The theoretical background is divided into two sections. The first one highlights the shortcomings in CLIL research, and the second one deals with the mediating variables other than CLIL that are under scrutiny in this article.
II Theoretical background
1 Shortcomings in CLIL research
With the proliferation of CLIL studies, there is consensus among researchers that the future research agenda on CLIL should try to address the flaws of previous studies. This article constitutes an attempt to address three of them: (1) the need to address younger populations (Lázaro-Ibarrola, 2023); (2) the need to consider a series of variables whose effects have been neglected (Pérez Cañado, 2012; Pérez Cañado, 2016); and (3) the need to consider different degrees of intensity, given that the amount of (weekly and accumulated) exposure to English lessons varies a great deal from context to context. Given that the effects of CLIL implementation can vary significantly across countries due to contextual differences (Sylvén, 2013), our discussion of CLIL outcomes mainly concentrates on studies carried out with young learners and in Spain, which is the setting for the present research and also the most prolific setting in the literature. However, as some recent reviews highlight, there are CLIL studies in many other parts of Europe (Goris et al., 2019) and Latin America (Ruiz de Zarobe & Banegas, 2024; Rumlich, 2020).
a CLIL in primary school
CLIL research has greatly contributed to our understanding of the impact of intensity in school contexts. In secondary school, most studies suggest that learners following CLIL strands obtain higher levels of proficiency than their non-CLIL peers (see Dalton-Puffer et al., 2010; Muñoz, 2015; Pérez Cañado, 2012; Pérez Cañado, 2021; Ruiz de Zarobe & Jiménez Catalán, 2009). Nevertheless, to date, there is little evidence to support the advantages of CLIL for elementary school students (Soto-Corominas et al., 2024).
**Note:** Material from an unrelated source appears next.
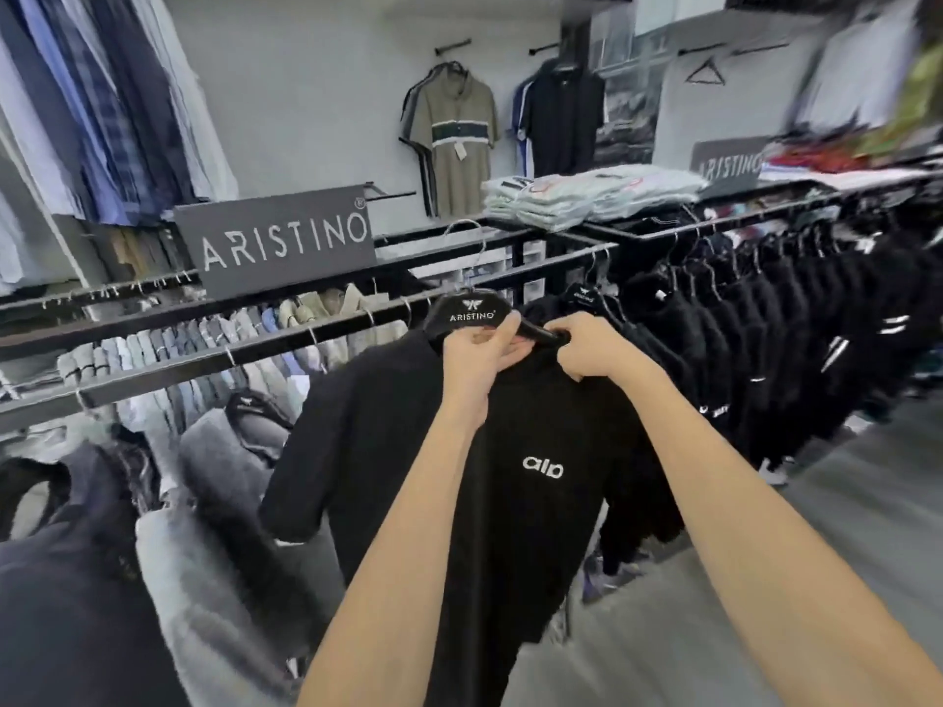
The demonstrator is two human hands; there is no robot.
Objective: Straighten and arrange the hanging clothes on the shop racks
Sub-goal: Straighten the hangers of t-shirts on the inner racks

For instance, Housen (2012) compared, among other groups, 24 Italian learners of English (grades 3–4) in an EFL context with 72 Italian learners of English in an elitist CLIL context (European Schools). His results showed very similar outcomes in terms of rate and outcome of L2 learning. Housen (2012) concluded that during the first 3 years of primary education, the extra exposure was not enough for students to benefit from it (although an advantage in lexical development was identified). In another study with 223 learners in Jaén (Southern Spain), Gálvez Gómez (2021) found very clear differences when comparing CLIL and non-CLIL students in secondary education but no differences between cohorts regarding the oral production of primary education learners (year 6). In a similar vein, also in monolingual Spain, Agustín-Llach and Canga Alonso (2016) compared 58 CLIL and 49 non-CLIL learners and found similar receptive vocabulary sizes in CLIL and non-CLIL groups in primary school. Pladevall-Ballester and Vallbona (2016) examined the receptive skills of 287 primary school students in Catalonia and found that a group of CLIL learners had no advantages in reading and were, in fact, inferior to EFL learners in their listening skills. With slightly more optimistic results, in a study conducted with Spanish primary school students in both CLIL and non-CLIL strands, Nieto Moreno de Diezmas (2016) examined the proficiency of over 19,000 learners in Castilla La Mancha (Spain) and discovered benefits for CLIL groups in speaking and interacting. Stotz and Meuter (2003) analysed data from CLIL and non-CLIL learners in Zurich and found that oral production was the same for both groups, but CLIL learners were better at listening.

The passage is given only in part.